Propylene carbonate was incubated in Wistar rat blood over a time span of 30 minutes. There was 5.5 % of the start concentration remaining after 5 minutes of incubation. After 30 minutes 2 out of 3 samples showed quantification results below the limit of quantification. The hydrolysis product propylene glycol was formed simultaneously from the reference item at concentrations that corresponded to its turnover/hydrolysis.

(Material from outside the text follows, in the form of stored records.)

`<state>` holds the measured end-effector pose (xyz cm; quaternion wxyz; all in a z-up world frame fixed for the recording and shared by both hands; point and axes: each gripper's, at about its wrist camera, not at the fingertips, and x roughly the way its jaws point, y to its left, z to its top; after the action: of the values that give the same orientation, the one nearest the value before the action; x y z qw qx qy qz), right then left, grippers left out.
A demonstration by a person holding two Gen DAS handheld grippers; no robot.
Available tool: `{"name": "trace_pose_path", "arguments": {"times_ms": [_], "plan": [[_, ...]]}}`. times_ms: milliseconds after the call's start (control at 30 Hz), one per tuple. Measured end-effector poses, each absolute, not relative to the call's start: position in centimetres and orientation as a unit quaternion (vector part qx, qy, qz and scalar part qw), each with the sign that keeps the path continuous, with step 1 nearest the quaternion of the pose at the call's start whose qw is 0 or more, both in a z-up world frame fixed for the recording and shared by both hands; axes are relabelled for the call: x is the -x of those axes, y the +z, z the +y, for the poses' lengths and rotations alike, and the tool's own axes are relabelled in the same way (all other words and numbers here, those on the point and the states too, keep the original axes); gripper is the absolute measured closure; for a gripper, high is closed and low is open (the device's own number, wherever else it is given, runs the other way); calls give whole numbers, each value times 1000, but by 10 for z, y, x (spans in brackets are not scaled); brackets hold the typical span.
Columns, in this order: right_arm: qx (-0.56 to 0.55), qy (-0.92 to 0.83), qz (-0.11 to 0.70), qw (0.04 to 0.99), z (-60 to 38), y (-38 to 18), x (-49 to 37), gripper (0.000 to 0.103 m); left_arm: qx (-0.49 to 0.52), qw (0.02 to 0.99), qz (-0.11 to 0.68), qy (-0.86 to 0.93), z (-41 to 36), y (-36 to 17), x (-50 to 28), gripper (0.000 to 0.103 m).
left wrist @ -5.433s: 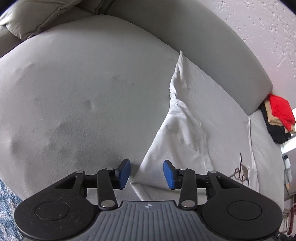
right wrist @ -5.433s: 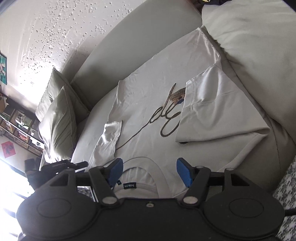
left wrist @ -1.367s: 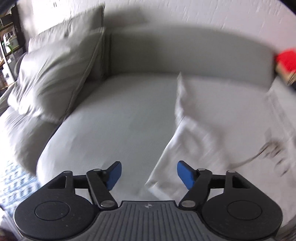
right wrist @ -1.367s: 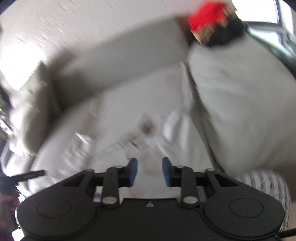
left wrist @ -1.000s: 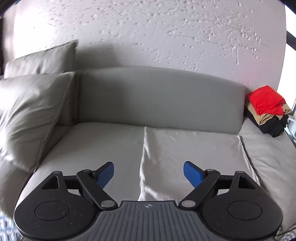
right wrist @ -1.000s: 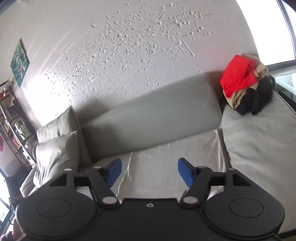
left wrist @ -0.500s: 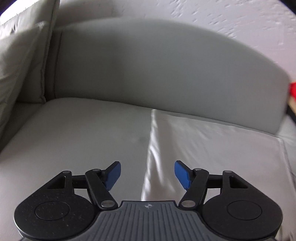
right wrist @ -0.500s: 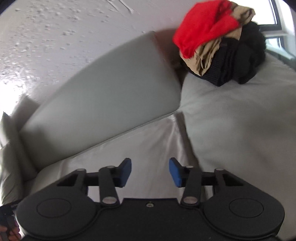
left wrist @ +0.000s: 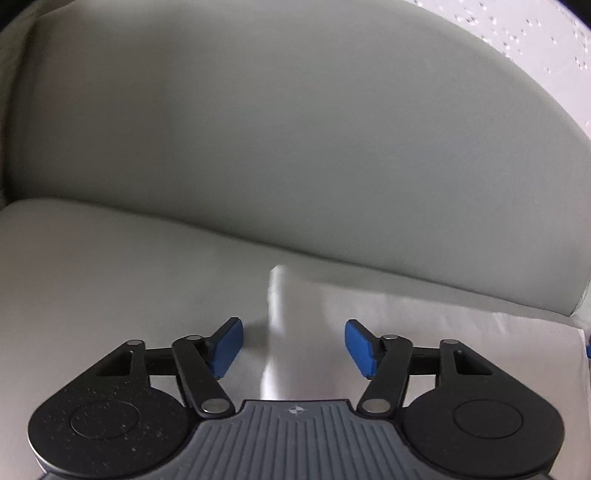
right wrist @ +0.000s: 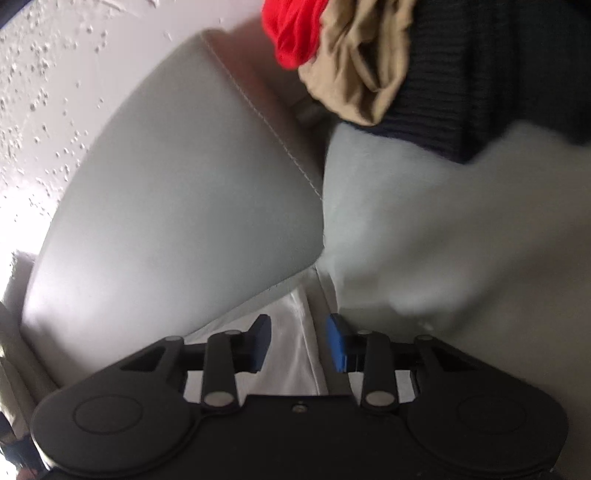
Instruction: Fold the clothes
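A white shirt (left wrist: 406, 332) lies flat on the grey sofa seat (left wrist: 110, 277), its far edge against the back cushion (left wrist: 295, 147). My left gripper (left wrist: 293, 338) hovers low over the shirt's far left corner. Its jaws are closing, the shirt's left edge runs between the blue pads (left wrist: 227, 347), and they do not touch it. In the right wrist view the shirt's far right corner (right wrist: 291, 358) sits between the pads (right wrist: 338, 343) of my right gripper (right wrist: 298, 332). Those jaws are closing too, with a gap still showing on both sides of the cloth.
A pile of clothes sits on the neighbouring seat cushion (right wrist: 443, 258) to the right: a red garment (right wrist: 295, 33), a tan one (right wrist: 358, 66) and a black knit (right wrist: 498, 74). A textured white wall (right wrist: 37, 74) rises behind the sofa back.
Both grippers have dropped forward and down from a wide look at the sofa to the shirt's far corners by the back cushion. Both pairs of jaws have narrowed.
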<state>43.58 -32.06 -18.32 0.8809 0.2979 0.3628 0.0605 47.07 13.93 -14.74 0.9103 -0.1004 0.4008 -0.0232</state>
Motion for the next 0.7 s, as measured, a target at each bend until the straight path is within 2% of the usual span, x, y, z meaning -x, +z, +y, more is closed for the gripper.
{"name": "trace_pose_path", "arguments": {"times_ms": [167, 233, 300, 367, 533, 700], "plan": [[-251, 61, 372, 892, -310, -187, -453, 84, 69, 918, 390, -5, 125, -152, -492, 51], [-251, 62, 373, 891, -311, -188, -455, 90, 60, 921, 386, 1, 123, -152, -496, 55], [-252, 65, 374, 890, -310, -188, -453, 93, 60, 922, 383, 2, 123, -150, -497, 79], [-252, 68, 372, 891, -308, -186, -450, 93, 66, 921, 383, -4, 124, -147, -496, 98], [-248, 55, 360, 898, -300, -183, -436, 98, 50, 921, 386, 1, 123, -141, -481, 99], [-239, 43, 337, 909, -294, -164, -412, 98, 41, 929, 368, 9, 123, -116, -453, 99]]}}
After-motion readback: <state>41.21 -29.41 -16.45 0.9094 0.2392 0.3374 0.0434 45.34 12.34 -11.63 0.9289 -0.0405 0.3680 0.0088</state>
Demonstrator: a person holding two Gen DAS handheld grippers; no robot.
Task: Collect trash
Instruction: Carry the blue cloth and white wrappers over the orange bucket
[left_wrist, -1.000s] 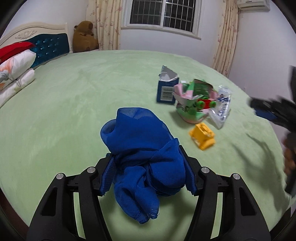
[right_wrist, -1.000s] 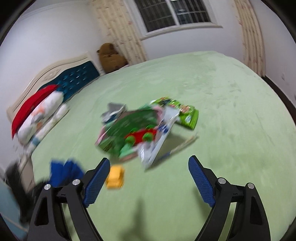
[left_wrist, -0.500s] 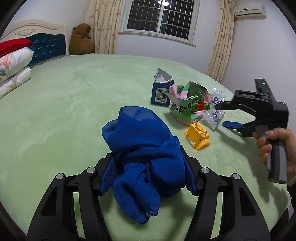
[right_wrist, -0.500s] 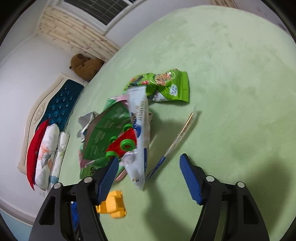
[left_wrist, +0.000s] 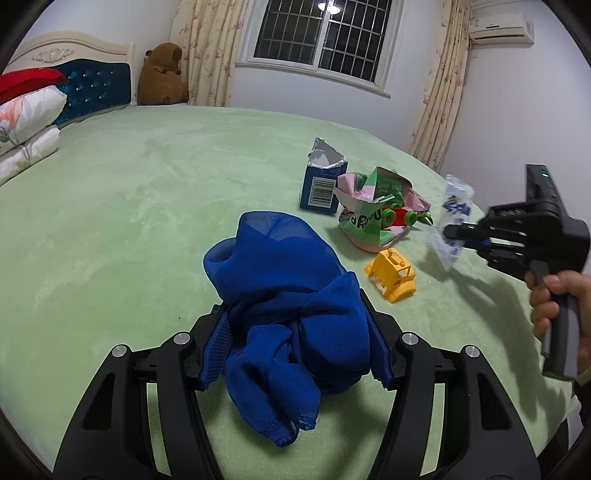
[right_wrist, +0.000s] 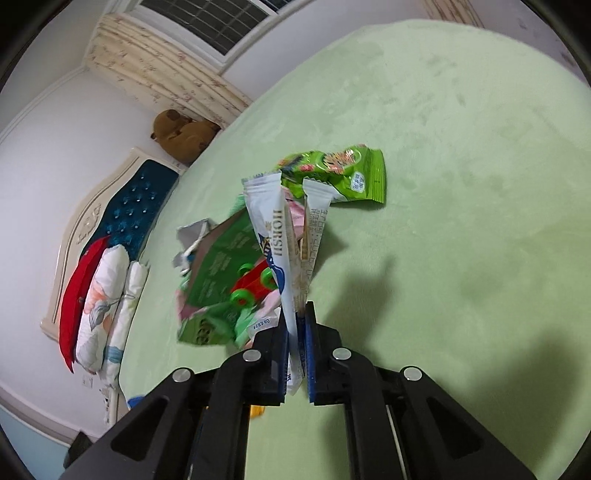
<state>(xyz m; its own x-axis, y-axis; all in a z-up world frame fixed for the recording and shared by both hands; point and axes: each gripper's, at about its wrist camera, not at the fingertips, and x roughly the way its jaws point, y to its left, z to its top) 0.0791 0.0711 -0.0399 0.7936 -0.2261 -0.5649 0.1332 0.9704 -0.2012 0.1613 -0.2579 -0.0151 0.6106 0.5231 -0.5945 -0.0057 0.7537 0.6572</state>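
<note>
2 toys (left_wrist: 390, 274) flank the green wrapper (left_wrist: 364, 221) on the bed (left_wrist: 147, 177).

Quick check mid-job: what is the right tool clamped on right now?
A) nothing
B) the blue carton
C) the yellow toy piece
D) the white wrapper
D: the right tool has just closed, and the white wrapper sits pinched between its blue pads, standing up from them.

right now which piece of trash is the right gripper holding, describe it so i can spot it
On the pale green bed cover, find the litter pile around the red toy car with green wheels. The right gripper is shut on the long white plastic wrapper with dark lettering, the only piece lifted clear, unlike the flat green snack bag.
</note>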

The calculated half-life value for propylene carbonate was 0.734 minutes. This corresponds to a turnover of 0.68 μmol/(ml x min). The positive control item ethylene carbonate was also incubated in Wistar rat blood over a time span of 30 minutes. 35.5 % of the start concentration remained after 5 minutes of incubation. After 30 minutes 15.5% of the start concentration was observed. The hydrolysis product ethylene glycol was formed simultaneously from the reference item at concentrations that corresponded to its turnover/hydrolysis. The calculated half-life value for ethylene carbonate was 3.533 minutes. This corresponds to a turnover of 0.14 μmol/(ml x min).

These finding indicate that the hydrolysis occurs faster with the propylene carbonate as compared to the positive control. For both compounds the formation of the corresponding glycols was observed simultaneously.